WHAT IS NEEDED:
Each line of the data that includes the string "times" is to be copied out.

RAW DATA:

----

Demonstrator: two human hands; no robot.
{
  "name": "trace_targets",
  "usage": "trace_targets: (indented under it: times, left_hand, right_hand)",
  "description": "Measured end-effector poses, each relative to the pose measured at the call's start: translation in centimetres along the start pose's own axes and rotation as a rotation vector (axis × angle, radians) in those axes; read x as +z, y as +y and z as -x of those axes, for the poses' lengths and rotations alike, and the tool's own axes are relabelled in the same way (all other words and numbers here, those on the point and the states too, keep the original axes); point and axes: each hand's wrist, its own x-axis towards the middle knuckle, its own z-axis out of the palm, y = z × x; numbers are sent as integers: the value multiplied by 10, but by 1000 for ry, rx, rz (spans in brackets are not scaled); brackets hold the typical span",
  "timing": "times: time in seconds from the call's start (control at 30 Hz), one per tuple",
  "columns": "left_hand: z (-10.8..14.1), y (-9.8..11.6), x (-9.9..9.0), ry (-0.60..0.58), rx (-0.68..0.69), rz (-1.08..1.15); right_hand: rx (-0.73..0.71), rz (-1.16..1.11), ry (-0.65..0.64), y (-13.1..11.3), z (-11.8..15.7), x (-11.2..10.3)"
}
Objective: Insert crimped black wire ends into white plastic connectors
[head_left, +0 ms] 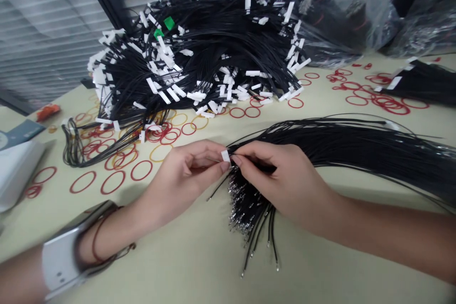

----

RESPONSE TO THIS TASK:
  "usage": "trace_targets: (indented under it: times, left_hand, right_hand)",
  "timing": "times: time in seconds from the call's start (control at 30 Hz), one per tuple",

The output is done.